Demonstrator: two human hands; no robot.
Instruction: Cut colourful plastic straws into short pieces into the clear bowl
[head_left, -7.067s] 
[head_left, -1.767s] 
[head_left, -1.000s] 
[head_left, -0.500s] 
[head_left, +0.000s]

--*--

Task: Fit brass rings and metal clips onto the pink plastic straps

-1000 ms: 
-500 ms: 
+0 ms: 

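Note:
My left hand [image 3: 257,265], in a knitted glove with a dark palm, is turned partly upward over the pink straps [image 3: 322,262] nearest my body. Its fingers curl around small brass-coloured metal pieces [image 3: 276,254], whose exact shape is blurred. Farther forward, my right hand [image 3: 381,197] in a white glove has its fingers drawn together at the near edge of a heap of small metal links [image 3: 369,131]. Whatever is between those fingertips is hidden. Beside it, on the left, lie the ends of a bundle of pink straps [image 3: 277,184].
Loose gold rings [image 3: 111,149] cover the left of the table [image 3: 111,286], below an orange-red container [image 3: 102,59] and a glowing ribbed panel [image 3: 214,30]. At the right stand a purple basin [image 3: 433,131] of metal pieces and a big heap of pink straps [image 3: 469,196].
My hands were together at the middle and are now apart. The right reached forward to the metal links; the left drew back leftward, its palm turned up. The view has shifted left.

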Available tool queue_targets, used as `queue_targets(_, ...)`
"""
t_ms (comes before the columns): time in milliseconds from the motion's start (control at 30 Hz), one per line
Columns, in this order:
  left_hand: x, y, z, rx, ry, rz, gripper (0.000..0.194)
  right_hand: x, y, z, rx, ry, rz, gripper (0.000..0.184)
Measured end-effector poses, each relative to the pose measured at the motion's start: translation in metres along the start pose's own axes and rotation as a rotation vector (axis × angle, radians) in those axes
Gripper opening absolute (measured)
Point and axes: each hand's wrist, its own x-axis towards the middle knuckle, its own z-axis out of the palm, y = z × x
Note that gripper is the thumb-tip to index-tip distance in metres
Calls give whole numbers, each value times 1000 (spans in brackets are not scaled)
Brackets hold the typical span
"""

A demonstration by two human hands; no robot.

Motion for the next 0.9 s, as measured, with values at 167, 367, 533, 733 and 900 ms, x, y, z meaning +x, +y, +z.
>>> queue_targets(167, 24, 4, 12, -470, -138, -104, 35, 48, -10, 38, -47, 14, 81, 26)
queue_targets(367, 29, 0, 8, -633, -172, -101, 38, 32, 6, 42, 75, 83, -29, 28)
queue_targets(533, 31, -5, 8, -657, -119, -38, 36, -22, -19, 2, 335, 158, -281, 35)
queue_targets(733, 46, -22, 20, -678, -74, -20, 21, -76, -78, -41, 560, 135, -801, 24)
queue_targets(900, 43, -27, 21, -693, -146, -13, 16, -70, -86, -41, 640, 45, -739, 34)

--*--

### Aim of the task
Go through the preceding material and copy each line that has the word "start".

### Solution to this task
t_ms (comes before the columns): time in milliseconds from the motion's start (control at 30 Hz), one per line
Measured end-effector poses, each relative to the pose measured at the motion's start: translation in metres along the start pose's own axes and rotation as a rotation vector (axis × angle, radians) in those axes

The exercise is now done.